Museum "Old Yishuv Courtyard" - private collection that holds the memory of the life of the Jews of Jerusalem in the era of the Ottoman Empire and later. It is a museum of the old way of life - in these times strange, partly incomprehensible, sometimes even repulsive, but very interesting.
Yishuv referred to the entire Jewish population of the Land of Israel, that is, in what is now Israel before the formation of the state on it. Strictly speaking, it is necessary to distinguish between the old Yishuv - Ashkenazi religious community, formed in Jerusalem in the XIX century - and the new Yishuv, which was formed after 1882, when stretched to Palestine from Europe Jewish immigrants secular views. Over time, this opposition erased, under the old Yishuv became aware of all the Jews who lived in Palestine before 1948.
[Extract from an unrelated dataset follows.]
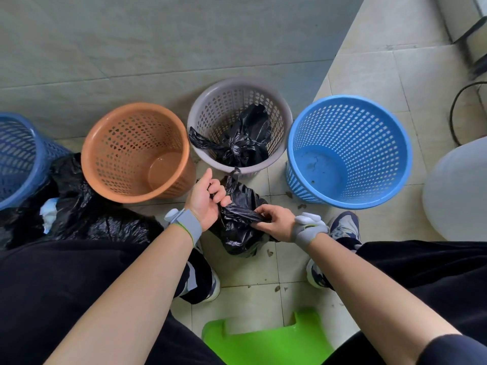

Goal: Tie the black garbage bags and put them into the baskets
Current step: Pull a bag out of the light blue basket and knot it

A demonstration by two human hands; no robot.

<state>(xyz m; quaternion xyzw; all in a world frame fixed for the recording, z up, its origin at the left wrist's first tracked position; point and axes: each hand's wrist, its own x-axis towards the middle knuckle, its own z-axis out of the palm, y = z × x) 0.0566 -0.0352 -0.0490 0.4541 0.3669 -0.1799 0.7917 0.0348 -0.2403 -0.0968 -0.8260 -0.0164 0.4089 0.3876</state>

The museum is located in a historic building on a narrow, more like a corridor, street Ohr Chaim. House of more than five hundred years. According to legend there in 1534 I was born the famous Kabbalist scholar and Rabbi Isaac Luria. In Hebrew it is usually called in abbreviated Ari, so the museum building is also often referred to as the home of Ari.
Weingarten family owns the house - the owners themselves lived here in one of the rooms until 1948, when the Jewish Quarter fell during its siege Jordanian troops. Residents were captured. After the Six Day War in 1976 Weingarten back here and created the historical and ethnographic museum.
A collection of his amazing to Jerusalem, where each stone remembers Goals: is furniture, utensils, tools that bypass ordinary family "only" a hundred - a hundred and fifty years ago. Life Ashkenazi held in extreme poverty, it has been devoted to the study of Torah. The family usually huddled in a single room. The museum recreates the interior of the premises: miserable "stoves" from kerosene cans, tin washbasin, copper utensils. A luxury item - an iron bed: a asked the neighbors to the time that a woman could give birth to her. Nearby in a small room - a secret synagogue: the Ottoman Empire forbade Jews to build temples.
Rooms are located in close courtyard, which was boiling everyday life: here prepared and washed, near the children play. WC in the yard - the only one in the whole house, not far - a bunker where collected rainwater. Unsanitary conditions prevailed, the infant mortality rate was high.
In XX century the standard of living has risen slightly: in the museum have a sewing machine, a device for wringing laundry, unusual hand grinder with a heavy wheel, the flywheel. Under the ceiling is already hanging electric light: with the arrival of the British in Palestine, here entered the blessings of civilization - electricity, water.
Ari House allows you to experience the atmosphere in which Jewish settlers live, to assess the hardships they faced. And one more event famous buildings: in 1948 on the threshold of his house owner, the chief rabbi of the Jewish Quarter Mordechai Weingarten leaving Palestine, the British gave the key to the Zion Gate. For the first time since the destruction of Jerusalem by the Romans key to the city back to the Jews.